Tu es trop tard! Des passants attaquent un équipage d'ambulance

Les accusations d'être trop tard sont communes aux équipes d'urgence. Les premiers intervenants et les ambulanciers paramédicaux sont habitués à gérer de telles situations, mais lorsqu'un groupe de personnes en état d'ébriété munies de bâtons vous attaque avec agressivité, vous ne pouvez plus être un «héros».

Le personnage principal de notre histoire aujourd'hui est un médecin opérant en République centrafricaine en tant que superviseur du département de la santé. En fait, son équipe opère dans des environnements pacifiques et, dans la plupart des cas, les incidents sont des incidents non intentionnels ayant des impacts différents. Pas cette fois, cependant!

L'AFFAIRE

À 2014, en juillet, vers minuit, notre numéro d'urgence a été appelé par le secrétaire exécutif de l’un des secteurs constituant le district autour de 25 à un kilomètre de l’hôpital et nous a dit d’aller chercher les secours d'urgence après un grave accident de la route et des blessés.

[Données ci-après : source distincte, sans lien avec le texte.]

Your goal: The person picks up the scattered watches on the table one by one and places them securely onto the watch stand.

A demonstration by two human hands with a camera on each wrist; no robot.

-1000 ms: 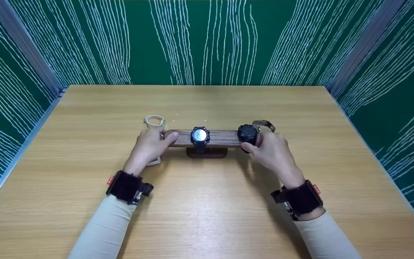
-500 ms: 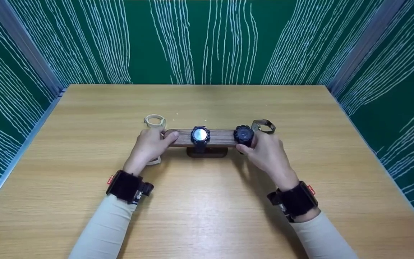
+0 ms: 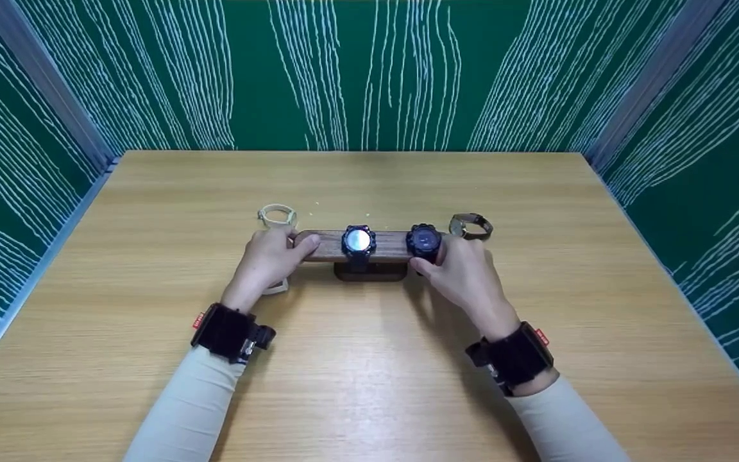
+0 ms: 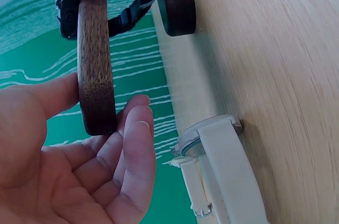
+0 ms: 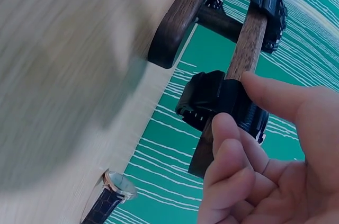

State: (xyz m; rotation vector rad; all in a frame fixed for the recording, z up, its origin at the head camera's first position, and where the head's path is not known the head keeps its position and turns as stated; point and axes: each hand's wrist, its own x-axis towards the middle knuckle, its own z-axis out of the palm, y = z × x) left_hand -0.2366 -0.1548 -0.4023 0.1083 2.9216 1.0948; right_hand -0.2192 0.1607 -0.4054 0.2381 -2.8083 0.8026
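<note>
A dark wooden watch stand (image 3: 390, 245) has a level bar on a small base (image 3: 370, 272). My left hand (image 3: 269, 260) holds the bar's left end between thumb and fingers. Near the bar's middle sits a black watch (image 3: 358, 240) with a bright, reflecting face. A second black watch (image 3: 423, 240) is looped around the right part of the bar, and my right hand (image 3: 469, 273) pinches it. In the right wrist view, my thumb and fingers press on this watch's strap (image 5: 204, 97), and the bar's end (image 5: 201, 155) sticks out past it.
A watch with a dark strap (image 3: 471, 226) lies behind my right hand. A pale watch (image 3: 276, 215) lies behind my left hand, and a white watch (image 4: 228, 166) is partly hidden beneath it. The wooden table (image 3: 369, 359) meets green walls (image 3: 408, 77).
My right hand has slid the second black watch leftward along the bar, nearer the first one. The dark-strapped watch behind is more exposed. My left hand stays in place.
</note>
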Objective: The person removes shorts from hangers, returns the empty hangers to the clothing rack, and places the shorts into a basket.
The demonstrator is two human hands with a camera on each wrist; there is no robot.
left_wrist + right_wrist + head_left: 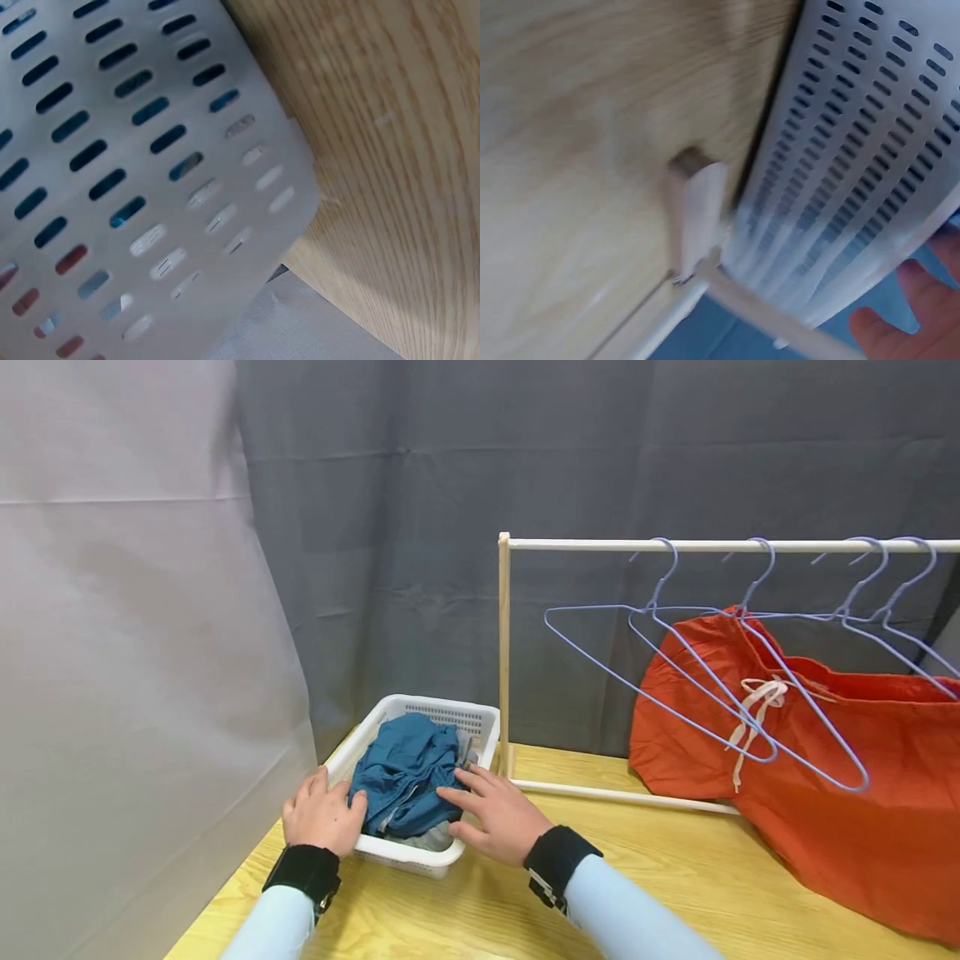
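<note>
A white perforated basket [480, 718] on the wooden table holds a crumpled blue garment [408, 768] with a white drawstring, and some grey cloth [431, 837] lies under it. My left hand [322, 814] is at the basket's left front rim, fingers loosely extended and thumb beside the blue garment. Over the right rim reaches my right hand [498, 814], its fingers spread and straight near the garment's edge. Whether those fingertips touch the cloth, I cannot tell. In the left wrist view, the basket wall [150, 180] hides most of the left hand.
Right of the basket stands a rack with a wooden post [504, 652] and a white rail [577, 545]. Several lilac hangers [592, 664] hang from it. Behind them is an orange-red garment [847, 785] with a white drawstring. A pale curtain [142, 652] borders the left.
</note>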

Nos l'équipe d'intervention était prête comme nous en avions toujours l'habitude. Nous avons quitté l'hôpital avec ce qui nous paraissait nécessaire pour une telle urgence. À environ 10 Km, nous avons été bloqués par un arbre qui est tombé sur notre chemin et nous avons passé presque une heure à attendre que l'arbre soit repoussé par les personnes que nous avons trouvées à cet endroit.

Après cela, nous avons poursuivi notre chemin vers le site de l'accident où nous avons trouvé un grande foule entourant les victimes. En utilisant les mêmes pratiques, nous avons commencé à inspecter le lieu et à poser quelques questions avant de sauter sur les victimes qui étaient difficilement identifiables car il faisait nuit et le lieu n’était pas éclairé.

Nous ne pouvions pas comprendre qu'il y avait un groupe de personnes qui étaient en colère et qui ont soudainement commencé à crier et à s'approcher de nous déclarant que notre réponse était trop tardive et que nous mettions plus en danger la vie de leurs proches. C’était un groupe d’environ 10, armé de bâtons et physiquement agressif.

Nous avons essayé d'expliquer ce qui nous était arrivé sur notre chemin, mais en vain. Il était tout à fait impossible de démarrer nos procédures de sauvetage dans de tels environnements peu sûrs. De l’autre côté, les victimes pleuraient et une autre était déjà décédée avant notre arrivée.

Nous étions une équipe de personnes de 4, y compris pour intervenir et à ce moment, la seule chose que nous pouvions faire était de: rentrer difficilement dans l'ambulance et appeler les agents de sécurité qui ont été appelés avant mais pas encore arrivé.

Heureusement, nous avons réussi à remonter dans l'ambulance et nous nous sommes un peu éloignés. Immédiatement, la police est arrivée et nous sommes revenus ensemble sur les lieux. Ils ont assuré la sécurité en calmant les hommes en colère dont la plupart étaient ivres et nous avons procédé à notre sauvetage. 3 personnes ont été grièvement blessées et une autre est déjà morte. Nous avons emmené les victimes à l'hôpital escortées par la voiture de police transportant les proches parents des victimes. À leur arrivée, nous leur avons donné les soins nécessaires, mais toujours harcelés par le plus proche parent ivre jusqu'au matin.

L'ANALYSE

Normalement, nos contextes d’intervention sont calmes et paisibles, cet incident a été surprenant et nous a bien sûr laissé davantage de leçons pour améliorer nos pratiques. Nous nous sommes retrouvés dans des conditions impossibles à gérer et nous avons dû agir rapidement, quel que soit le statut de la victime.

Le dilemme auquel nous étions confrontés était de choisir entre le sauvetage sous pression et l'attaque et de sauver nos propres vies. Il était si difficile pour nous de laisser les gens qui saignent et de partir, mais nous ne pouvions pas nous mettre dans le pétrin. La grosse erreur que nous avons commise est de croire que tout allait bien se passer cette nuit. À partir de ce moment, l’équipe d’urgence a décidé de faire appel à la police chaque fois qu’elle était appelée à intervenir au cours de la nuit pour une escorte ou tout autre soutien.

Cet incident a retardé le processus de sauvetage d'environ une heure et demie et a bien sûr eu un impact négatif sur l'issue du traitement. les victimes étaient en état de choc hypovolémique à leur arrivée et difficiles à récupérer.
La grande leçon et le défi que nous avons eu dans ce domaine sont simplement de ne pas penser que tout va bien à tout moment et de nous préparer et de nous entraîner dans différentes situations pouvant interférer avec notre travail.